I will not maintain that the excellent man said all that I have put into his mouth in the last chapter, in these identical words, or upon this particular morning. It is probable that I have thrown into connection his remarks upon more than a single occasion, and perhaps have added a phrase or a figure of my own. But hardly more than this; for I too deeply absorbed his philosophy, which descended upon my thirsting soul like the fruitful shower upon a parched field; and while I attempt to repeat his thoughts, his image stands so lively in my memory, that I fancy I hear the words issuing from his lips.

And at this time I enjoyed the happiness of his converse every day and often for hours at a time. It was not in my power to keep the promise I had made to Paula, for her father did not wait for me to put the question to him. I had told him our conversation, however, at which he smiled.

"She wants to make a learned man of you," he said. "I wish to make nothing of you; I wish you to become what you are capable of becoming; and to find out your capabilities we must experiment a little. One thing is certain: you can become a first-rate hand-worker. You have shown that already; and I am well satisfied that you have gone through this brief course, for the first touches of the artist follow the last of the craftsman, and it is well that he should understand the handiwork upon which his art rests; not only because only thus is he able to see rightly and help with counsel and hand wherever help is needed, but only then is it truly his work, and belongs to him as a child to a parent not only spirit of his spirit, but also flesh of his flesh. Then how much more sharply does the eye see where the hand has been busy? Here is the ground-plan of the new infirmary; this is the foundation which you yourself helped to clear out, and for which you yourself helped to bring the stones. This wall will be built upon that foundation; it is of this height and this thickness; without a calculation you are satisfied that such a foundation can support such a wall. Do you not feel a pleasure in the neat, firm drawing in which a single line represents the work of an hour, or perhaps of many days?

Paula has told me that you have an accurate eye and a sure hand. I need copies of these plans: would you like to make them for me? It is work suited to a convalescent; and the use of compa.s.s, ruler, and drawing-pen, I can show you in five minutes."
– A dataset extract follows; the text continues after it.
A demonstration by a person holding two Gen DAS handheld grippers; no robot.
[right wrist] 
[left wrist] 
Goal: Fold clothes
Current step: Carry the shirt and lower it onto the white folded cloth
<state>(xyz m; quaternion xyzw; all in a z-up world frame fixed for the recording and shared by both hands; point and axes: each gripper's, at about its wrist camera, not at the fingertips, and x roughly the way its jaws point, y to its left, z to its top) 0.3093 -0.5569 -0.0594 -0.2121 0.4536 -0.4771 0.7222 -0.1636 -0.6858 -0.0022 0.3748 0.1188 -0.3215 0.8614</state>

From this day I worked in the superintendent's office, copying simple outlines or the design of a front, or engrossing specifications, with a pleasure which I had never imagined could accompany work. But who then ever had such a teacher--so kind, so wise, so patient, who so well knew how to lead the pupil to confidence in himself? How grateful to me was his praise; and how I stood in need of it. I who at school had always been blamed and scolded, who looked on it as a matter of course that my work was worse than that of any of the others, and who had come to consider myself as dest.i.tute of all capacity. My new teacher taught me that my capacities were only dormant, and that I could perfectly well understand anything that I thought worth understanding. Thus I had resigned myself in mathematics to make no progress beyond the first rudiments, and now to my astonishment I discovered that these uncouth symbols and crabbed formulas were composed of simple ideas and figures, and constructed with a logical consequence which I had no difficulty in perceiving, and in which I felt inexpressible delight.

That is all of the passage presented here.